I was answering this question a couple of months ago and brought up pagination as one of the challenges. They said "pagination is always a bit of a headache. In rest also".
No. Ha. Let me try again. I don't think we are quite on the same page (edit: bonus pun not intended) here. If one of your nested relations has a nested relation that can (read: should (read: must)) paginate, you absolutely need to investigate how this works in the graphql standard and if you are able and willing to implement it - let alone if it's worth dedicating time to it compared to rest.
I've worked on three graphql projects now and none of them landed on a good solution for it because it was addressed after the data models were established.
I should do a proper implementation of it as a personal project just to have something to point at for next time.
@SortOfTested well, that's all good and fine, saying I'd be under utilizing its capabilities.

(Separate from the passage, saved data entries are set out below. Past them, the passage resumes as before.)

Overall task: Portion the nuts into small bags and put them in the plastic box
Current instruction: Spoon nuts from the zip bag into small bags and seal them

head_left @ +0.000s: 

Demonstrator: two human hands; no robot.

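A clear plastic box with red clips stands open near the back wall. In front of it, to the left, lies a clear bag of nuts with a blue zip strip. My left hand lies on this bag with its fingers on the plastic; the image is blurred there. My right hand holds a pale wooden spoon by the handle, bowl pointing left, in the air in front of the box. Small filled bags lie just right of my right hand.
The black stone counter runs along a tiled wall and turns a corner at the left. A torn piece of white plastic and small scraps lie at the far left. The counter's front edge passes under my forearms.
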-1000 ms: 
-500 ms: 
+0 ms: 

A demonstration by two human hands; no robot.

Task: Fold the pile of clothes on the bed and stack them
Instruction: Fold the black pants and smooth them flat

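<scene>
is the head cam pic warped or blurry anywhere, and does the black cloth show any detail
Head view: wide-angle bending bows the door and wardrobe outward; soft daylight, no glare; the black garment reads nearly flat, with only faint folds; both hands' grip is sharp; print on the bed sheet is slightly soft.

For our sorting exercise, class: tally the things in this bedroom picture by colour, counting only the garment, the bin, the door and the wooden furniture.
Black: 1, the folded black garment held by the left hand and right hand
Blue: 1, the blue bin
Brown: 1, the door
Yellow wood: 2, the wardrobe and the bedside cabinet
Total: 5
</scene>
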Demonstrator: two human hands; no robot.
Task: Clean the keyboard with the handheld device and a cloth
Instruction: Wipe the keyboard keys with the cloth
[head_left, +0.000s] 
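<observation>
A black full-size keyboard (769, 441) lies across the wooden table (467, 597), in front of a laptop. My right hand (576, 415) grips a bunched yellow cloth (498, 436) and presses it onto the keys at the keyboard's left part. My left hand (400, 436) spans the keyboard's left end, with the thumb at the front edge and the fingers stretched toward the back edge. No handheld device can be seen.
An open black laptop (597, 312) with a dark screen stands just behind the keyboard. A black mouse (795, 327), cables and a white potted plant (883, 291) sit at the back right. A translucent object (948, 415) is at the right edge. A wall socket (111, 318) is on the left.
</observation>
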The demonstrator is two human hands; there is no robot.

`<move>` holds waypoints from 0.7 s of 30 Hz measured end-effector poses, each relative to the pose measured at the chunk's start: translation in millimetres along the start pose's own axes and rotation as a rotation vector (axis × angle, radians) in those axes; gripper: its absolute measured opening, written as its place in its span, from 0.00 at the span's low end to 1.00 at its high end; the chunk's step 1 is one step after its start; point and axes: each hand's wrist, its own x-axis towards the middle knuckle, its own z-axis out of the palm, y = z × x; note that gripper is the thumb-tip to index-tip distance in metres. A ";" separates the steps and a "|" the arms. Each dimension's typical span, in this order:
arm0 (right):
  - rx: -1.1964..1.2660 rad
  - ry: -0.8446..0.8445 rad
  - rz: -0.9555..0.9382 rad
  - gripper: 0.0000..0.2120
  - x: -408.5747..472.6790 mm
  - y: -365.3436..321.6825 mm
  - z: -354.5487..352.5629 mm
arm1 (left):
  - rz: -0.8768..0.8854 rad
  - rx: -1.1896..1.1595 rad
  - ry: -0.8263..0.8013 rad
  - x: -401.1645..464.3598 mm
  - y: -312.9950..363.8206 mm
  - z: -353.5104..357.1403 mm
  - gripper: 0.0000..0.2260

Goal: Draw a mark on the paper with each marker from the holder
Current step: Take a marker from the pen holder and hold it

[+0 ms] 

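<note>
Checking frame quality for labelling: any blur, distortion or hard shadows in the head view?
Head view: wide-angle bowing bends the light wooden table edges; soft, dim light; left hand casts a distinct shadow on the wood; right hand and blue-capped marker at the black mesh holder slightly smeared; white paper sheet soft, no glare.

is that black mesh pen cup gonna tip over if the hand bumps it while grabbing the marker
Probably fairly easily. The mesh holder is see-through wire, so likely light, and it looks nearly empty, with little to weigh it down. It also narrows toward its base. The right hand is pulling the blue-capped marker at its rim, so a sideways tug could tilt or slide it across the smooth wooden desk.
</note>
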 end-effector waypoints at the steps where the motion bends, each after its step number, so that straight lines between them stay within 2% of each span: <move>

But from the way you make it sound GraphQL doesn't really save you any code, you keep the underlying (REST) API, and GraphQL just provides a nice interaction layer. I'm asking about using it vs REST, which from what it sounds like, I'm supposed to use GraphQL in conjunction with REST? This project isn't exactly a good candidate for microservices, so that's not a viable option...
Also, considering my API is going to be changing/evolving a lot while the project is in it's early stages, wouldn't GraphQL provide an easier way to handle those changes?
Yes, it's not an API mechanism, it's middleware. It's meant to go between N different APIs (of any type, soap, rest, gRPC, xmlrpc, etc etc) and make them appear as one thing to a consumer.
As far as easier goes, I can write a secured API in spring boot, micronaut or dotnetcore way faster than graphql. Graphql can, on the other hand, be largely generated from swagger. It's much harder to define from scratch, and it's dragons are many when you get beyond basic operations.